Making use of existing non-specialist health personnel to expand the reach of mental health care was seen as an efficient use of resources by most respondents. However, national level respondents were quick to point out that task sharing did not eliminate the need to expand specialist mental health professionals, as specialists would also be needed to ensure successful scale-up. Another concern was the efficiency of in-service training of primary care workers. One major barrier was the high level of turnover of primary care staff in rural areas, who were reported to often only stay in post for 2 or 3 years before moving to urban settings or to positions in non-governmental organisations. The drivers for high turnover were reported to be low salaries and limited opportunities for health workers to supplement their salaries, poor living conditions in rural areas and a lack of access to educational opportunities. To address this challenge, respondents argued for a focus on pre-service training.

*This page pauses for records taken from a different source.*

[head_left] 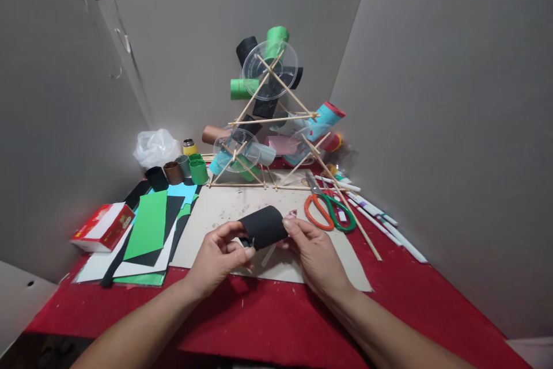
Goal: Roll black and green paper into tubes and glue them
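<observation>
Between my hands is a black paper tube (264, 227), held sideways above a pale board (207, 225). My left hand (224, 249) grips its left end, the thumb at the lower edge and the fingers at the opening. At the right end, my right hand (309, 245) pinches the rim between thumb and fingers. A small pinkish bit shows behind my right fingertips, too unclear to name. Just beyond that hand, scissors (330, 213) with one orange and one green handle lie on the board.
Behind the board stands a model of wooden sticks (274, 120), clear plastic discs and coloured tubes. Left are coloured paper sheets (147, 225), a red box (102, 228), short tubes (173, 172) and a plastic bag (156, 147). White sticks (397, 236) lie right on the red tabletop (242, 323).
</observation>
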`<state>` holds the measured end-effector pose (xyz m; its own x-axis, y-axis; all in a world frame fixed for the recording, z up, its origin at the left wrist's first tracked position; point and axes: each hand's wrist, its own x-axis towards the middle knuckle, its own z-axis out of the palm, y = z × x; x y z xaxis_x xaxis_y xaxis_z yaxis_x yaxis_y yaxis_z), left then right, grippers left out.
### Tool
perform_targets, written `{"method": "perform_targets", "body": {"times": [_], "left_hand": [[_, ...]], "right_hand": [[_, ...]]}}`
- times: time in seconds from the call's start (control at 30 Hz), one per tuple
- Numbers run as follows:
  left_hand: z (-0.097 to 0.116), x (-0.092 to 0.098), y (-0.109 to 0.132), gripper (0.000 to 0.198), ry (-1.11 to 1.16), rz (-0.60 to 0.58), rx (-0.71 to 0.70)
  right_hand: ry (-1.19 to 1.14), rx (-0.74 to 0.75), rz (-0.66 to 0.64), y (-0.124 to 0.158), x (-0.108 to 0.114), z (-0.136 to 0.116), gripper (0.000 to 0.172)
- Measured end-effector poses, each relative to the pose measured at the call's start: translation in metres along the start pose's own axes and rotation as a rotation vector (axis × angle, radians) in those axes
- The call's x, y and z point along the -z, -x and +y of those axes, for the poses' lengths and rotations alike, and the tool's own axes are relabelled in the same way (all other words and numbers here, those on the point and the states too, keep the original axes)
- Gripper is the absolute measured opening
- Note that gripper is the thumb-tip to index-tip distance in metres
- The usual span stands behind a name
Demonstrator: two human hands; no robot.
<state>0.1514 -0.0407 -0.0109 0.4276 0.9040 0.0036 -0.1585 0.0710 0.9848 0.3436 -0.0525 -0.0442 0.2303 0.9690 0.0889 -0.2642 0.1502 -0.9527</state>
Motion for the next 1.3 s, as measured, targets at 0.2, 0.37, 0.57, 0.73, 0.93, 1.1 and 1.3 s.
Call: {"method": "perform_targets", "body": {"times": [0.2, 0.37, 0.57, 0.73, 0.93, 1.1, 1.3], "left_hand": [[0.011, 0.014, -0.008, 0.016, 0.214, 0.166, -0.024], [0.014, 0.029, -0.019, 0.025, 0.3, 0.405, -0.066], [0.008, 0.017, -0.013, 0.032, 0.171, 0.26, -0.023], [0.005, 0.003, -0.003, 0.036, -0.037, 0.124, -0.013], [-0.002, -0.001, -0.003, 0.038, -0.134, 0.162, -0.008], [-0.002, 0.009, -0.01, 0.051, -0.014, 0.304, -0.117], [0.002, 0.019, -0.018, 0.039, 0.066, 0.323, -0.154]], "right_hand": [[-0.128, 0.001, 0.117, -0.001, -0.001, -0.009, 0.034], [-0.21, -0.044, 0.154, -0.001, -0.002, -0.014, 0.033], [-0.143, -0.028, 0.153, 0.0, 0.0, -0.01, 0.034], [0.071, 0.082, 0.079, 0.004, 0.001, -0.009, 0.034], [0.253, 0.177, 0.037, 0.012, -0.004, -0.006, 0.032], [0.034, 0.009, 0.049, 0.008, -0.001, -0.004, 0.031], [-0.361, -0.315, -0.01, -0.006, 0.004, -0.004, 0.035]]}}
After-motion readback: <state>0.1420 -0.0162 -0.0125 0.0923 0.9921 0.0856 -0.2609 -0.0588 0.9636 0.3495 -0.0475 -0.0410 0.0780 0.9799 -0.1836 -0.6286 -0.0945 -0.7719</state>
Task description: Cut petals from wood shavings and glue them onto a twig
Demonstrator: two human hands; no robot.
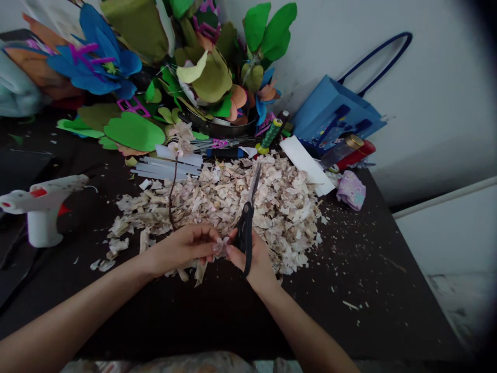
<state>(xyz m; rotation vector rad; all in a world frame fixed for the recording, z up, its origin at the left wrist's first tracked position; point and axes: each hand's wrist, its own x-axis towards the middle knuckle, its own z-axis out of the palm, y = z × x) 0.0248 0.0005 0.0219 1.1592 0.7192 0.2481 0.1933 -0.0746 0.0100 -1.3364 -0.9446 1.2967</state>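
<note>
My left hand [194, 246] pinches a small pale pinkish scrap, perhaps a petal [221, 247], between thumb and fingertips. The fingertips of my right hand [254, 259] meet the same scrap from the other side. Black-handled scissors [246, 223] hang on my right hand, their blades pointing away from me and looking closed. Under and beyond both hands spreads a heap of dry, pale petal-like scraps [279, 207]. A thin brown twig [172, 197] topped by a pale flower [181, 139] rises just behind my left hand; whether that hand holds it, I cannot tell.
On the left lies a white glue gun [44, 204]. Translucent sticks [169, 166], a green thread spool [269, 135] and a white strip [308, 165] edge the heap. Behind are colourful cloth-like flowers [209, 77], a blue bag [334, 114] and a crumpled lilac piece [351, 190].
</note>
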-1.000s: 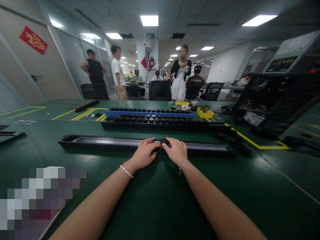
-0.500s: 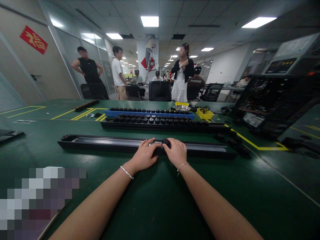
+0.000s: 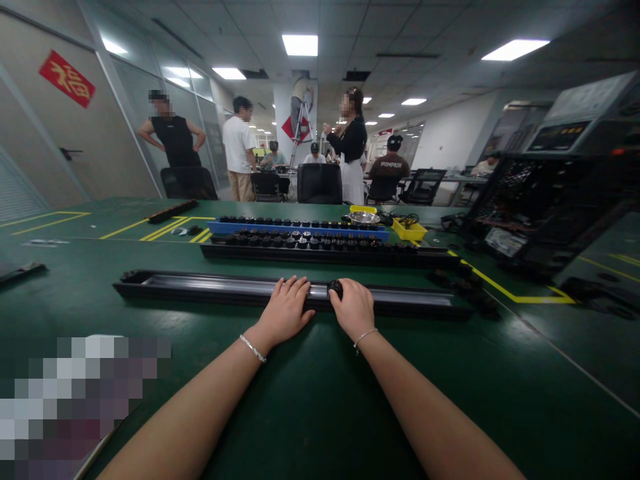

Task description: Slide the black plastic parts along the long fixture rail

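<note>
A long black channel with a shiny metallic strip inside [image 3: 200,283] lies crosswise on the green table [image 3: 300,387]. My left hand [image 3: 289,310] rests on it near the middle, fingers spread over the strip and thumb on the near side, holding nothing. Just to the right, my right hand [image 3: 354,307] has its thumb and fingers round a small round black part [image 3: 335,289] at the channel. A short stretch of bare strip shows between the two hands. The underside of the black part is hidden.
Behind the channel are a black rail [image 3: 240,252] and a blue rail [image 3: 220,227], both bearing several black parts. A yellow tray [image 3: 410,230] sits farther right, near a black open-frame rack [image 3: 525,207]. Several people are beyond the table.
My left hand has drawn slightly left, away from the black part, and its fingers have straightened. My right hand has barely moved. The standing person in the dark top has turned and shifted left.
</note>
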Available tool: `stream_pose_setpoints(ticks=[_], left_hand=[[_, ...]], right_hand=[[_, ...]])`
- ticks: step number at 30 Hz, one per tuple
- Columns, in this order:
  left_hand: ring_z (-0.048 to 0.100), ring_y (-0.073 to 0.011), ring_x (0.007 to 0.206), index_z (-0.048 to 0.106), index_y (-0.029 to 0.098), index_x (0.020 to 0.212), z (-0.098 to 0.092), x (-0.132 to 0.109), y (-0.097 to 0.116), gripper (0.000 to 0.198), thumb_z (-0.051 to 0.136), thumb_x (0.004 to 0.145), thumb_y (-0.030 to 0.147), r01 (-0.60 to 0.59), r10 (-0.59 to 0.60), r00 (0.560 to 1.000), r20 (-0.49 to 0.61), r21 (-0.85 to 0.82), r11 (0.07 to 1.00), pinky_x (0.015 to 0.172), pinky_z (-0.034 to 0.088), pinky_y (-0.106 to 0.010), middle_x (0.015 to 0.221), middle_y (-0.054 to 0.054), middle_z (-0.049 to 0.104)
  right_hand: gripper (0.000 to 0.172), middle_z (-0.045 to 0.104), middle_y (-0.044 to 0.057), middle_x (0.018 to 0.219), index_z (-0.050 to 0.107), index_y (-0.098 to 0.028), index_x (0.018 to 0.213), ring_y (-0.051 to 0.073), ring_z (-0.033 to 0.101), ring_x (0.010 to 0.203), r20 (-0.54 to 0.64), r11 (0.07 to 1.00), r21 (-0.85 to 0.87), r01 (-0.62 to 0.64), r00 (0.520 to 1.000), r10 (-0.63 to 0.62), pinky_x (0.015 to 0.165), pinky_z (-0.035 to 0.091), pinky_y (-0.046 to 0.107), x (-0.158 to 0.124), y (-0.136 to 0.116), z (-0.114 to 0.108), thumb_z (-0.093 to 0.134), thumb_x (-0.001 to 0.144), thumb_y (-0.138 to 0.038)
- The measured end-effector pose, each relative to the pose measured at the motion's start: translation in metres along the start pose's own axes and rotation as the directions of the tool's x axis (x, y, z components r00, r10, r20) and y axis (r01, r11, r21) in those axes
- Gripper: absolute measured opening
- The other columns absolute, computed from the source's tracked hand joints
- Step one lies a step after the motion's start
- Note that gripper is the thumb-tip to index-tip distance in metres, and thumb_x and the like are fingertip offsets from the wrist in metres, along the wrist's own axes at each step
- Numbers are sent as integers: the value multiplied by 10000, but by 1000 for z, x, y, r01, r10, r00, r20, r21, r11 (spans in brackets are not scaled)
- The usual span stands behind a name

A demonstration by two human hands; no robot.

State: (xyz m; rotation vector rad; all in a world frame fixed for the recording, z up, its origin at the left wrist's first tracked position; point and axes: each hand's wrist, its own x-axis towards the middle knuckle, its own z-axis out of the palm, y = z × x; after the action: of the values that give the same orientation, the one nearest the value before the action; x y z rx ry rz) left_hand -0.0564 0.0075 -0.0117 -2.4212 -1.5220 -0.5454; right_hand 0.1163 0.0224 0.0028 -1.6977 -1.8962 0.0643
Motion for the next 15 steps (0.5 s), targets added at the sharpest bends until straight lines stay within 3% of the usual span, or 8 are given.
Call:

“What I would advocate for, which I think can really make a difference is reviewing the curriculum and having good integration of mental health in the curriculum because that saves even more money” (National level, ID5).
Respondents spoke of some limitations in the ability of health facilities and district administrators to plan for recruitment and training of staff. Provision of in-service training in mental health care was reported to be dependent on external resources being made available and could not, therefore, be scheduled to meet the need as and when it arose.
Infrastructure and medication
The provision of reliable supplies of psychotropic medication was the main concern for most respondents. Numerous potential barriers were identified by respondents. Procurement systems for all medications were reported to be centralised, bureaucratic and lengthy. As a consequence, respondents reported stock-outs and supply of medications that were very close to their expiry date, obliging the primary healthcare facilities to purchase medications from private suppliers at a much higher cost. The difficulty in predicting demand compounded the problem.
District level respondents expressed concern about the lack of appropriate space for assessing and treating a person with mental illness. A particular concern was that people with acute behavioural disturbance would disrupt the clinic or block the clinic because they required a longer period for their consultation.
“… it needs a well organised department, it shouldn’t be mixed with other types of services, and I don’t think there are health centers which have a separate room for mental health care service; but it will be good if we can have a quiet and confidential places for mental health patients” (District level, ID15).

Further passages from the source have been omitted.